His “highest bidder” may not be “us.” He may be happy to take $10 for himself, $40 for The National Oil Co., from someone with fewer scruples about “corruption”, rather than $60 for The National Oil Co. from “us.” But then the guy buying from him will sell to us, pocketing the difference without a lick of work. As that is what maximizes his utility.

One way or the other, the oil will be extracted. AND, it will find it’s way to the one who can use it most efficiently. As he is the one who can afford to pay the most, considering efficiency of use is simply a measure of how much value is created per unit of oil. Hence, the more efficient you are, the more you can ultimately afford to pay for it. So the most efficient will get it.

Now, who do you think will be the most efficient user?

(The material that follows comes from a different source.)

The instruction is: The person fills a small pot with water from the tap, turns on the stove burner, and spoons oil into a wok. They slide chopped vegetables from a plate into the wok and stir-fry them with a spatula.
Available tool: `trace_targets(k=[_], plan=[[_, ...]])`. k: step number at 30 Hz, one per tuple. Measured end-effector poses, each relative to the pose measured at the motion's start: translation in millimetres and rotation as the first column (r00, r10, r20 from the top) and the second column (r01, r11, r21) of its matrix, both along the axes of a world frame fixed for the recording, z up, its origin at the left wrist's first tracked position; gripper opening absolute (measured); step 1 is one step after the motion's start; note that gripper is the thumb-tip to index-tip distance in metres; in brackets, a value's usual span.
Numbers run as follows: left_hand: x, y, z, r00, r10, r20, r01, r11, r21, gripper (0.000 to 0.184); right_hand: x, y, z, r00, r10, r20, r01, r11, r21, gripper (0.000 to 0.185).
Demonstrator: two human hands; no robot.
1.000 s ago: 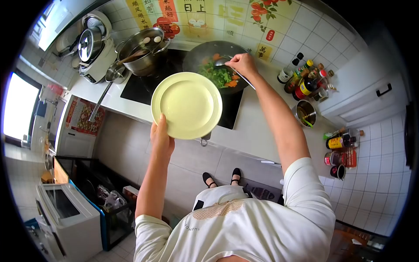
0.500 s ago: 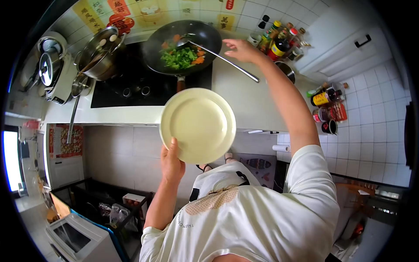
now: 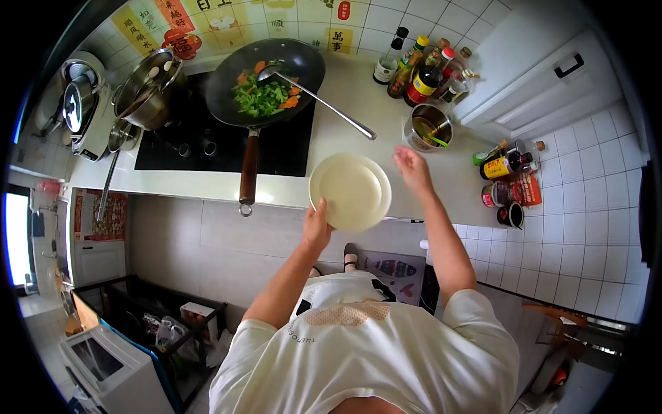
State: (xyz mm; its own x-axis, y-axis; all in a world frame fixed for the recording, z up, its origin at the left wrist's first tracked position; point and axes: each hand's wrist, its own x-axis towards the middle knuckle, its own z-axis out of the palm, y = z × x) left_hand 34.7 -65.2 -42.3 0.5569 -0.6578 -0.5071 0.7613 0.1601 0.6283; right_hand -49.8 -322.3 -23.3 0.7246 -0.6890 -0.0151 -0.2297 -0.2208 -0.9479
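Observation:
A pale cream plate [image 3: 350, 193] is held by its lower left rim in my left hand [image 3: 317, 226], thumb on top, just off the counter's front edge. To the right of the plate, my right hand [image 3: 414, 170] hovers over the counter with nothing in it, its fingers loosely bent and apart from the rim. On the stove a black wok [image 3: 303, 62] contains chopped greens [image 3: 260, 101] and orange slices [image 3: 289, 103]. A metal ladle [image 3: 331, 110] rests in the wok, its handle reaching out over the right rim.
Beyond my right hand stand a metal pot [image 3: 417, 141] with a green-handled utensil and several sauce bottles [image 3: 422, 86]. The wok's wooden handle [image 3: 249, 165] juts past the counter edge. A steel pot [image 3: 148, 114] and a strainer [image 3: 121, 136] are at the left.
My right hand has drawn back from beside the wok toward me. The plate in my left hand has moved right and away from the wok handle. The view has shifted too.

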Motion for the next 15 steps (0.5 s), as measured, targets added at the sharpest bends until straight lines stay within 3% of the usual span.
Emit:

A closed dictatorship where all production is undertaken to maximize “bad intent,” or an open society where anyone is free to improve any existing process, while competitive pressures ensure anyone no longer the cheapest and most efficient user, is quickly routed around and left behind?

IOW, freedom works, dude! For real. Noone needs world policemen managing affairs for them now, any more than the hordes who crossed the Atlantic and set off into the then wilderness needed it back in America’s civilized era. Left to their own devices, people will maximize utility all by themselves. Which means transacting with, hence make wealthier and more influential, those who can help them do that. IOW, guys who help others for a competitive fee. IOW good guys. Not with “guys with bad intent.” Which will leave the latter routed around, impoverished and irrelevant. All without any need for some blowhard bully, claiming the world owes him thank yous for being just that.

@stuki

This x10000

It's just unfortunate that a majority of people don't believe it will work and that they can't see that it's their own fear convincing them of this.